Design Patterns: DRY

A while ago, I was working with a younger man and as I was doing a code review, I came across some code that looked kind of like this:

readColumnA () {
      columnA = columnReader("columnA");
      processColumn(columnA);
}

readColumnB () {
      columnB = columnReader("columnB");
      processColumn(columnB);
}

It isn’t really important what was in the file, or what the processing being done was.  These two methods are basically identical, the only difference is the value passed to columnReader.

I suggested that he change this code to look more like this:

columnProcessor (String columnName) {
      column = columnReader(columnName);
      processColumn(column);
}

Then, you could call it for each column you need to process.

When you remove duplication like this you are making your code DRY.  DRY stands for don’t repeat yourself.  In the first example you can see that we repeated the algorithm for processing the columns for each column we needed to process.  We can see that the only thing that changed was the column name, and extract that part out, and then have a generic method to process columns.

My colleague had heard of DRY, but thought that he shouldn’t use it here since he was pretty sure that we would change and want to process columnA differently than columnB in the future.  While this argument makes a certain amount of sense, we need to remember that we are not psychic, and while we can speculate on how a software project might evolve, we are never really sure.  The requirements and priorities change under our feet, and our guesses are often wrong.

In my opinion, and in my experience it is always better to keep your code clean because you want to be able to make changes easily.  If, at some point, in the example above, column A and column B processing diverge, then (and only then) you should change the code to accommodate this.

 

Code Reviews

The idea of code reviews is fairly well known.  Many businesses practice them regularly, many others agree that it is a good idea.  But, there aren’t a lot of resources out there to help a business understand how to do good reviews.

Why do them?

Let’s start off with a quick review seeing as most of us understand why.

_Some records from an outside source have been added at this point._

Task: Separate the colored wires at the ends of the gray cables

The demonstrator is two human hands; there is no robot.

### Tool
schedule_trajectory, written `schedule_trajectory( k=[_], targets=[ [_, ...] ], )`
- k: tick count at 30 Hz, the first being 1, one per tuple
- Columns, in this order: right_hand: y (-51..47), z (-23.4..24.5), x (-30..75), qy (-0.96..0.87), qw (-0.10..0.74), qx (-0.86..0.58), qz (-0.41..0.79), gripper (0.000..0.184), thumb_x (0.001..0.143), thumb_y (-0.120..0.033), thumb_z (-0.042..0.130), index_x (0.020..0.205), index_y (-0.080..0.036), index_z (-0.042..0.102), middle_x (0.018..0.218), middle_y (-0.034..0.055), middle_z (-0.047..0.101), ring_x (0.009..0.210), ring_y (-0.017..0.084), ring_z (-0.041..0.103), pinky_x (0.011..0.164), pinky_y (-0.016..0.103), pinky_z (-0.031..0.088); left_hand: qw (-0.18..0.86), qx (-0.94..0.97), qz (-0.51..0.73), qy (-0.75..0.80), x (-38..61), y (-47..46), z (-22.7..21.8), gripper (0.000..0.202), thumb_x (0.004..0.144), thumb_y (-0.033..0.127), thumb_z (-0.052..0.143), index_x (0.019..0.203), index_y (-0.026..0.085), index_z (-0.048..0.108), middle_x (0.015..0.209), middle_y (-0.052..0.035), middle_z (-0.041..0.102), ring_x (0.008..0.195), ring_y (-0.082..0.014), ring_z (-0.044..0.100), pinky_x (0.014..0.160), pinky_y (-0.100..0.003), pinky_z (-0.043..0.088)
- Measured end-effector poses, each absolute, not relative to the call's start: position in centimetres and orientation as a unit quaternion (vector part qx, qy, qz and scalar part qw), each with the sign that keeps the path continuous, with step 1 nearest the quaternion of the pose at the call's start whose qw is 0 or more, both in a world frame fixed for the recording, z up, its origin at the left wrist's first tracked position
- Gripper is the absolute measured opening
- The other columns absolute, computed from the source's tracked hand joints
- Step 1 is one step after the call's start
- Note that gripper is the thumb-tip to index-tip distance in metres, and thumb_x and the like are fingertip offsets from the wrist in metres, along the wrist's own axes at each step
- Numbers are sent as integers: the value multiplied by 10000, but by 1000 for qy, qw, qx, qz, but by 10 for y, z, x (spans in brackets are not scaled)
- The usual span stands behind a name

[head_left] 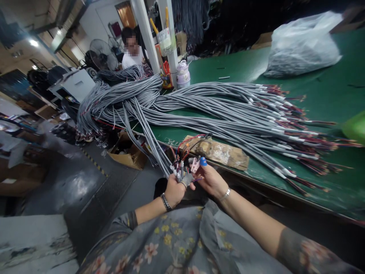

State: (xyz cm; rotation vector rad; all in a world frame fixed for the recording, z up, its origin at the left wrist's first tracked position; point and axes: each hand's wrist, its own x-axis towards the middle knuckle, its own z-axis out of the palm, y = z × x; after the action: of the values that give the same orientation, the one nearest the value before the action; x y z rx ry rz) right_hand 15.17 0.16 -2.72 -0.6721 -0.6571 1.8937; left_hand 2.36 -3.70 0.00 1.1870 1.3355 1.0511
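My left hand (175, 190) is closed round a bunch of grey cables (159, 154), whose stripped ends with thin coloured wires stick up above the fist. Grey wrapping covers one of its fingers. Close beside it, my right hand (212, 180) pinches a small pale pink piece (195, 165) whose exact kind I cannot make out. A blue cover (203, 161) sits on a fingertip of that hand. Thin wires show between the two hands. Behind them, a worn block wrapped in brown tape (219, 152) lies at the table edge, with red and black wires over its left end.
Long grey cables (199, 123) with white-sleeved ends spread over the green table (242, 62). A plastic bag (303, 45), a lilac bottle (183, 74) and a white post (146, 36) stand beyond. A cardboard box (128, 152) is below left. A person (132, 53) is at the back.
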Motion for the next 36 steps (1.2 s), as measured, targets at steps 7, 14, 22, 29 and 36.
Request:
schedule_trajectory(
  k=[7,14,22,29,36],
  targets=[
    [-7,-22,163,-202,445,-263,832,397,735,-573,670,731,-176,656,691,25,643,564,106,541,545,242,470,518,503,437,537,18,-44,3,445,736,583,635,604,160,593,486,-12,596,472,-114,513,471,-228,353],
    [-17,-14,182,-256,372,-290,844,376,587,-475,826,761,-183,666,690,0,646,565,93,557,535,220,464,506,545,409,529,10,-50,5,480,740,592,629,540,159,587,497,-26,597,476,-110,505,508,-239,395],
    [-18,-2,171,-352,354,-345,795,420,489,-462,864,636,-152,621,564,-27,603,483,72,514,499,215,417,510,603,363,495,11,-48,11,440,729,555,656,548,157,605,538,-31,609,532,-131,550,556,-244,456],
    [-26,2,169,-420,342,-331,773,309,561,-382,832,652,-161,637,605,-11,657,531,126,597,564,279,498,549,643,247,474,0,-44,5,379,686,513,704,625,140,676,552,-1,579,514,-101,470,527,-222,410],
    [-23,-14,180,-370,375,-310,792,254,675,-374,783,768,-156,692,685,28,693,559,114,589,568,252,478,572,587,321,475,4,-47,17,381,668,521,724,598,157,635,555,-22,597,520,-125,521,550,-251,443]
  ],
)
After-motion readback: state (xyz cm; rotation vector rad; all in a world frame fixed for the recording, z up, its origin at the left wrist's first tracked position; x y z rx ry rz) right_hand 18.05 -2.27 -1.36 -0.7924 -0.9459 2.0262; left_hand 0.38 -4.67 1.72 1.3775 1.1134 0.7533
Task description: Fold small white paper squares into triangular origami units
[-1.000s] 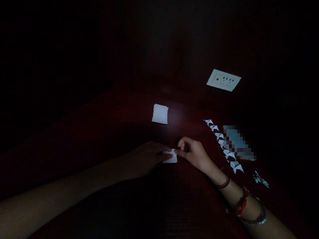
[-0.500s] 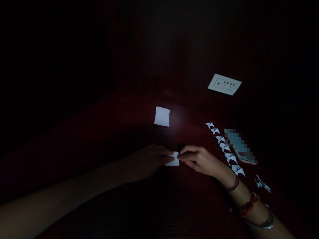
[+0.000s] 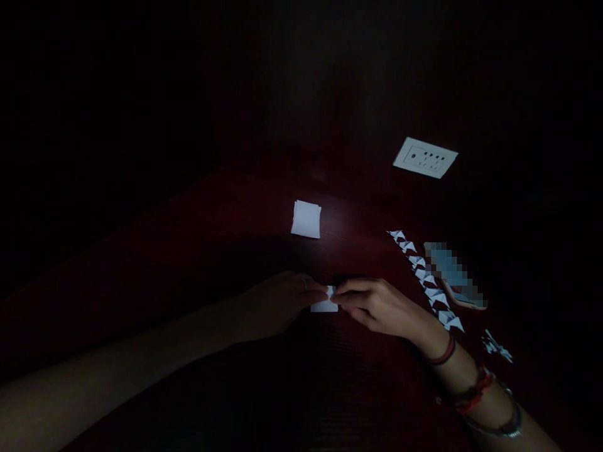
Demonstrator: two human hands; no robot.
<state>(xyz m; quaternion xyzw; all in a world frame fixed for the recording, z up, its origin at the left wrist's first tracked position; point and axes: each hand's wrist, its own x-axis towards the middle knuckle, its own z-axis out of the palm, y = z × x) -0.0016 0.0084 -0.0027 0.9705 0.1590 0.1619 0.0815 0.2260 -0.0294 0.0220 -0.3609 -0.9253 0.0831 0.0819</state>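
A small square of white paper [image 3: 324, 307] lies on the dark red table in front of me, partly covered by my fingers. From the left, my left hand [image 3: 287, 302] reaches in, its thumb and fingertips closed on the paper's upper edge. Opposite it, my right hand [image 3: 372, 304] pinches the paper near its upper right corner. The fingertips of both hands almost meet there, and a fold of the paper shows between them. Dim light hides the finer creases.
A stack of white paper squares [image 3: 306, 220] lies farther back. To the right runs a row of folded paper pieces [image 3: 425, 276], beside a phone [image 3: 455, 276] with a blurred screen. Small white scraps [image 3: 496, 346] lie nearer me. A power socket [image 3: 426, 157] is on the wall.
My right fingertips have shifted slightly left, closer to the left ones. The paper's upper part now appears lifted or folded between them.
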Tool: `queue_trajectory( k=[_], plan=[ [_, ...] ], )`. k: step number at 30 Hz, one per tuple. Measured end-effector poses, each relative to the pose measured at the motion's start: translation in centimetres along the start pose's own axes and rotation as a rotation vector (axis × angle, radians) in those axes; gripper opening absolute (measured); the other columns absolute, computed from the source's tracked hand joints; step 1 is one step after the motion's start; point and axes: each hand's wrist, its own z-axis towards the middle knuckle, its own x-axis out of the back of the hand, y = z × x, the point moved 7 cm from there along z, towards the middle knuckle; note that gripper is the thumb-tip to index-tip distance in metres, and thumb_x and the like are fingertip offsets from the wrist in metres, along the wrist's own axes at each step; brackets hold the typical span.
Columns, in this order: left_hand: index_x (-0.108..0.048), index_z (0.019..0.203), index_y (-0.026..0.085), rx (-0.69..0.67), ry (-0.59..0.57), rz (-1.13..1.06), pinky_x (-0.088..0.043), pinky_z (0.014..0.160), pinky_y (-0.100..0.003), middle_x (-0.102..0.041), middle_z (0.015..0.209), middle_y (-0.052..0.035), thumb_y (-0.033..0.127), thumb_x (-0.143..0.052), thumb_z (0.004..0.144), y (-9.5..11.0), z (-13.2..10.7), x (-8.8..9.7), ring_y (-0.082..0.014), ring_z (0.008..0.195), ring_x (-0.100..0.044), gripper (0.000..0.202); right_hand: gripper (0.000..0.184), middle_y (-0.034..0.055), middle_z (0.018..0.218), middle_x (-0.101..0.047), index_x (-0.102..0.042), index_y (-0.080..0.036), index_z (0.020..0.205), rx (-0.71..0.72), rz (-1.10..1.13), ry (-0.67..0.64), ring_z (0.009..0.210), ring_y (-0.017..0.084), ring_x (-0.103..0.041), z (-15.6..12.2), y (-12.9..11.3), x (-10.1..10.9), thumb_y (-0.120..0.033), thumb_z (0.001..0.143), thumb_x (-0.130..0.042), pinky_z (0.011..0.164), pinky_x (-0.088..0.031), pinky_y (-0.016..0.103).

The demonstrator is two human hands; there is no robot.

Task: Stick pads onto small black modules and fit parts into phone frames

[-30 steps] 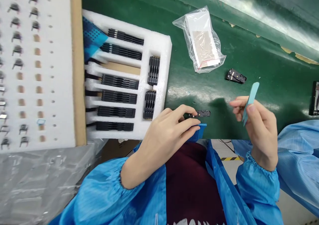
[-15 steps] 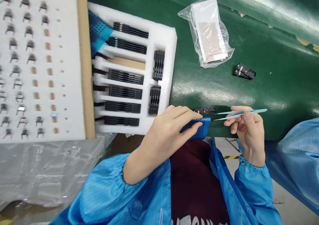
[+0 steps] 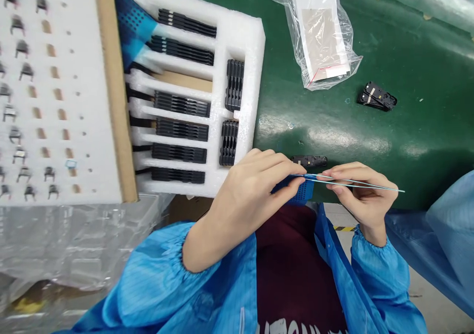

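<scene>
Near the table's front edge, my left hand (image 3: 259,186) pinches a blue sheet dotted with dark spots (image 3: 304,191) between thumb and fingers. From the right, my right hand (image 3: 365,191) grips pale blue tweezers (image 3: 344,181) between thumb and fingers. The tweezers' tips reach the sheet's top edge by my left fingertips; whether they clasp anything there is too small to tell. Just behind both hands lies a slim black plastic part (image 3: 313,161) on the green table, partly covered by my left fingers.
A white foam tray (image 3: 255,43) holding several stacks of black parts stands left of centre. Beside it is a white board (image 3: 92,141) with rows of small dark pieces. A clear plastic bag (image 3: 322,38) and black parts (image 3: 377,96) lie on the green table (image 3: 318,122).
The tweezers have moved left and turned, so their tips now meet the blue sheet's edge at my left fingertips. My left hand keeps its hold. The whole view has shifted slightly.
</scene>
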Motion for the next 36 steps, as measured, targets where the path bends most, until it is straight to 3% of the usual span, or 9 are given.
queue_trajectory(
  k=[5,31,36],
  plan=[
    [-0.076,0.106,0.021,0.003,-0.012,0.009,-0.052,0.080,-0.035,-0.083,0.099,-0.0019,0.021,-0.064,0.110,-0.04,0.04,-0.14,-0.0178,0.085,-0.072,0.013,0.032,0.0040,0.100,-0.087,-0.084,-0.030,0.115,0.073,-0.047,0.011,0.088,0.026,-0.085,0.00,-0.21,-0.07,-0.011,0.089,-0.086,0.073,-0.073,0.040],
    [-0.077,0.106,0.019,-0.030,-0.009,0.027,-0.050,0.078,-0.036,-0.081,0.097,-0.0017,0.018,-0.066,0.109,0.03,0.08,-0.13,-0.0185,0.084,-0.070,0.012,0.033,0.0031,0.101,-0.087,-0.085,-0.030,0.114,0.081,-0.079,-0.015,0.086,0.025,-0.085,0.08,-0.50,-0.21,-0.008,0.089,-0.085,0.071,-0.073,0.039],
    [-0.077,0.108,0.018,-0.059,-0.006,0.013,-0.050,0.078,-0.035,-0.083,0.102,-0.0021,0.018,-0.066,0.109,0.08,0.08,-0.28,-0.0186,0.086,-0.070,0.010,0.025,0.0030,0.099,-0.086,-0.085,-0.027,0.109,0.050,-0.048,0.076,0.086,0.025,-0.085,-0.25,-0.12,0.63,-0.010,0.091,-0.085,0.070,-0.073,0.039]
  ],
)
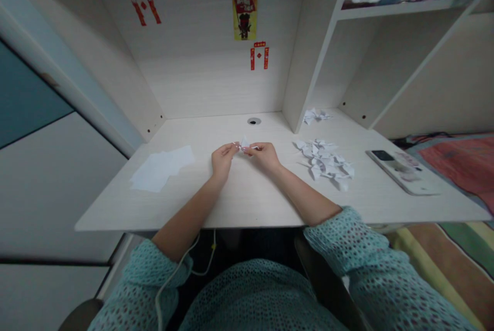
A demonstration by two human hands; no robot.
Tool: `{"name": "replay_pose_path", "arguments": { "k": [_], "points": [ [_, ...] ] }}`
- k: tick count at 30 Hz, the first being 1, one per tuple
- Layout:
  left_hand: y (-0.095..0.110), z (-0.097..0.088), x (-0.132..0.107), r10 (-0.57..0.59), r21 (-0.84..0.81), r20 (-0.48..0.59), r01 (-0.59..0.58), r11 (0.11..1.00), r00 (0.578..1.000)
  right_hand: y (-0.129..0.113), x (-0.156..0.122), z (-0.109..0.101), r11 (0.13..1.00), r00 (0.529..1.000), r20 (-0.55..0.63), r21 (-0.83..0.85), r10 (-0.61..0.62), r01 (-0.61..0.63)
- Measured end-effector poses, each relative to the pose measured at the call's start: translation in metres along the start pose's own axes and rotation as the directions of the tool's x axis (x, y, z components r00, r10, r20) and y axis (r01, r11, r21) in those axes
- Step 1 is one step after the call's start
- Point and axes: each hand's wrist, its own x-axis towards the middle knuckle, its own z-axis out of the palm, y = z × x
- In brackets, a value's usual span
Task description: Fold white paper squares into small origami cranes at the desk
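My left hand [223, 159] and my right hand [266, 154] meet over the middle of the white desk, fingers closed on one small piece of white paper [244, 142]. The piece looks folded or twisted between the fingertips, and a pointed bit of it sticks up. Fingers cover much of it, so its exact shape cannot be made out. To the left lie flat white paper sheets [162, 166], spread over one another. On the right is a heap of small folded paper pieces [324, 161].
More folded pieces [316, 115] lie behind the shelf divider [309, 63]. A phone [399, 171] rests near the right end of the desk [247, 202]. At the back is a round cable hole [253, 121]. A pale cable [173, 274] hangs by my left arm.
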Motion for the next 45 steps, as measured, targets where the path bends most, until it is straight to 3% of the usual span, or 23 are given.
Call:
{"name": "replay_pose_path", "arguments": {
  "k": [7, 14, 31, 45],
  "points": [
    [-0.003, 0.002, 0.002, 0.120, -0.051, -0.026, -0.121, 0.991, 0.992, 0.006, 0.001, 0.001, 0.997, 1.000, 0.023, -0.078, -0.003, 0.005],
    [0.003, 0.003, -0.003, 0.022, -0.060, -0.087, -0.028, 0.998, 0.996, 0.003, 0.000, 0.004, 0.998, 1.000, 0.002, -0.062, -0.014, 0.014],
    [0.005, 0.006, -0.006, 0.011, -0.071, -0.084, -0.017, 0.997, 0.996, 0.002, 0.000, 0.004, 0.999, 0.999, 0.038, 0.022, -0.036, 0.035],
    [0.001, 0.004, -0.002, -0.004, -0.046, -0.089, 0.000, 0.999, 0.996, -0.007, -0.002, 0.003, 0.999, 0.999, 0.039, -0.031, -0.033, 0.035]
  ]
}}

The most common reason people state for doing code reviews is to catch bugs.  When you have a second set of eyes look at a piece of code, they may see some edge cases that you did not account for, or see other silly mistakes that we all make.  This is important, but I think there are other very important benefits of doing code reviews.

Code reviews are an excellent learning platform for both the developer and the reviewer. It is pretty clear why code reviews are a learning opportunity for the developer. The developer gets a chance to gain feedback from his/her colleagues on the code they produced, which sometimes reveals new techniques and new “best practices” that they may not have known.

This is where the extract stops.